La inequidad de género: las batallas actuales

La inequidad de género: las batallas actuales

Las inequidades en este país son muchas. Personas que, por alguna determinación biológica, geográfica o cultural, son marginados en la vida social y política. En la historia se ha dado a la mujer un papel marginal y centrado en la vida privada. La llegada de las ideas de la igualdad derrumbó aquellas creencias que afirmaban que las desigualdades eran la expresión de la natural diferencia entre los géneros. El siglo 20 protagoniza una revolución que no estalló, sino sólo ocurrió: la igualdad de los géneros. La primera batalla ya se ganó, la meta de hacer legítima ante la población la demanda misma de igualdad de oportunidades, y que se vea, por tanto, la desigualdad de género como un acto no de orden natural, sino de injusticia. Así las cosas, se establece la segunda batalla: hacer que el ideal de igualdad de oportunidades se realice en la cotidiana realidad. La pelea cultural ya se ganó, ahora falta ganar la disputa política. En este último terreno, ya se avanzó en la parte legislativa o de reconocimiento jurídico; sin embargo, las condiciones concretas desde las más finas formas de las relaciones sociales impiden que los propósitos expresados en las leyes se realicen en la realidad concreta, es decir, que sean efectivas.

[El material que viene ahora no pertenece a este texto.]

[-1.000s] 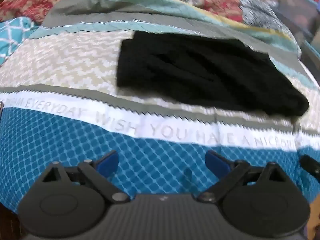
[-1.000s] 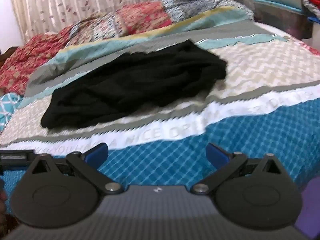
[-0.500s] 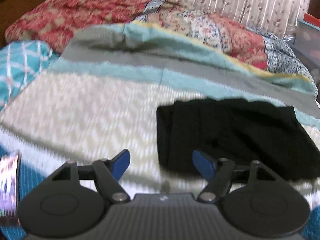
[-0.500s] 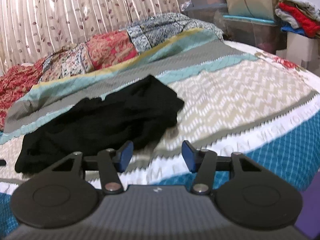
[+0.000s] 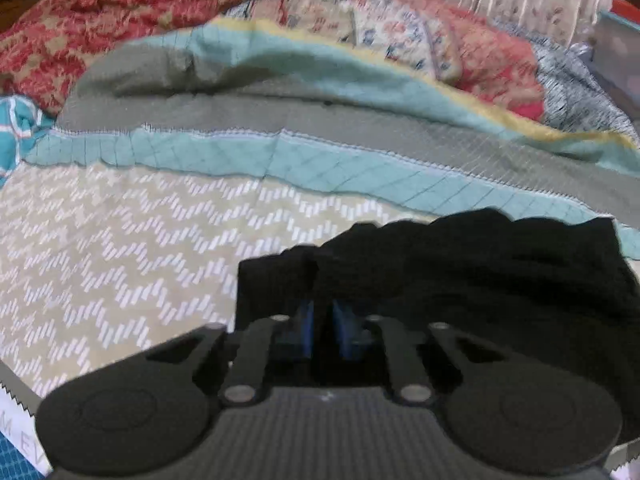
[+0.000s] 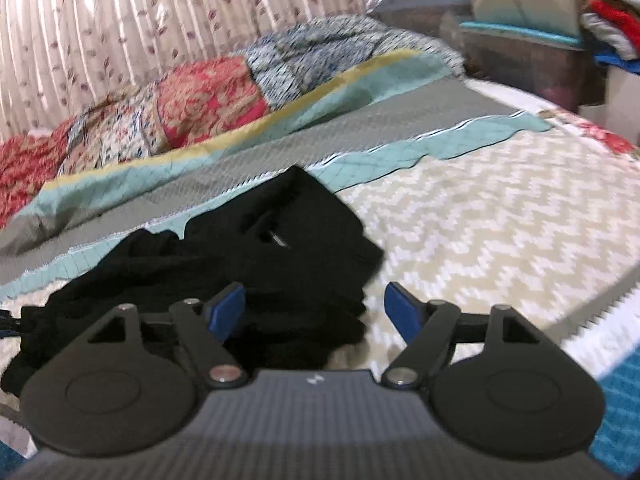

El paso a la efectividad de los derechos tiene un impedimento crucial: el uso del tiempo por género. Las mujeres siguen dedicando un tiempo enorme a las labores domésticas, pero aun más: al cuidado de los hijos. Ahí está el Quid. Las mujeres no van a reuniones, a actividades proselitistas o a estudios, porque ‘tienen’ que dar de comer a los hijos, o llevarlos a la escuela o arreglar su ropa o ayudarlos a la tarea escolar. No es malo que lo hagan, el problema es que se convierte en un factor raíz de marginación de las actividades públicas. La solución tiene dos salidas: una es que se logre la equidad de género en esas tareas; y la otra es que exista apoyo del Estado para aliviar dichas responsabilidades a las mujeres. Por ejemplo, las guarderías han tenido una función de lo más importante en este aspecto. Así las cosas, se requiere atender la raíz del problema (la pobreza de tiempo de las mujeres) para que todas personas, sin importar el género tengamos los mismos derechos políticos en forma efectiva, ya no sólo en la legislación. Por lo pronto se echa mano de las llamadas “discriminaciones positivas”, que obligan a los partidos a cuotas de género y medidas por el estilo. Pero en el desempeño de las mujeres electas por la fuerza de la cuota, no todo es feliz: si no tuvieron la oportunidad de prepararse es muy difícil que su desempeño sea óptimo. Debemos pensar cómo resolver la inequidad de género desde la raíz del tema y ya no tener necesidad de discriminaciones positivas que, ahora mismo, resulta artificioso. Debemos llegar al día en que el reparto de responsabilidades públicas no tenga que ver con el género, sino sólo con la voluntad y preparación de la persona. Son las batallas actuales.